--- Exercise goal ---
The required output is a copy of each line in the material below that includes "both".

-- Opening Marker --

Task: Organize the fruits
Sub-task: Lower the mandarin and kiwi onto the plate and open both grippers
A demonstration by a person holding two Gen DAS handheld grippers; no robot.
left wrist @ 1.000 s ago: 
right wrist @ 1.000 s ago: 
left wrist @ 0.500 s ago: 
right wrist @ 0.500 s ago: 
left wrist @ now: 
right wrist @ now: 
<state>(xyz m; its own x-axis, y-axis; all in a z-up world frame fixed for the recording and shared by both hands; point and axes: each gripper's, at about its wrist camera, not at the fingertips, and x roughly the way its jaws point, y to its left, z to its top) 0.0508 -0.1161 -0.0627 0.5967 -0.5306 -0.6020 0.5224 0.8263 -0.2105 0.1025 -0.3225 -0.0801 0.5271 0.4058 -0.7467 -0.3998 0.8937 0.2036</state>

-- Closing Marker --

--- Exercise solution ---
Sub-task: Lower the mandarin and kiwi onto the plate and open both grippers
<state>(xyz m; its own x-axis, y-axis; all in a z-up world frame fixed for the recording and shared by both hands; point and axes: each gripper's, at about its wrist camera, not at the fingertips, and x roughly the way its jaws point, y to its left, z to its top) 0.0508 -0.1161 -0.0627 0.5967 -0.5306 -0.6020 0.5224 0.8263 -0.2105 0.1025 -0.3225 -0.0801 0.5271 0.4058 -0.7467 -0.3998 0.8937 0.2036</state>

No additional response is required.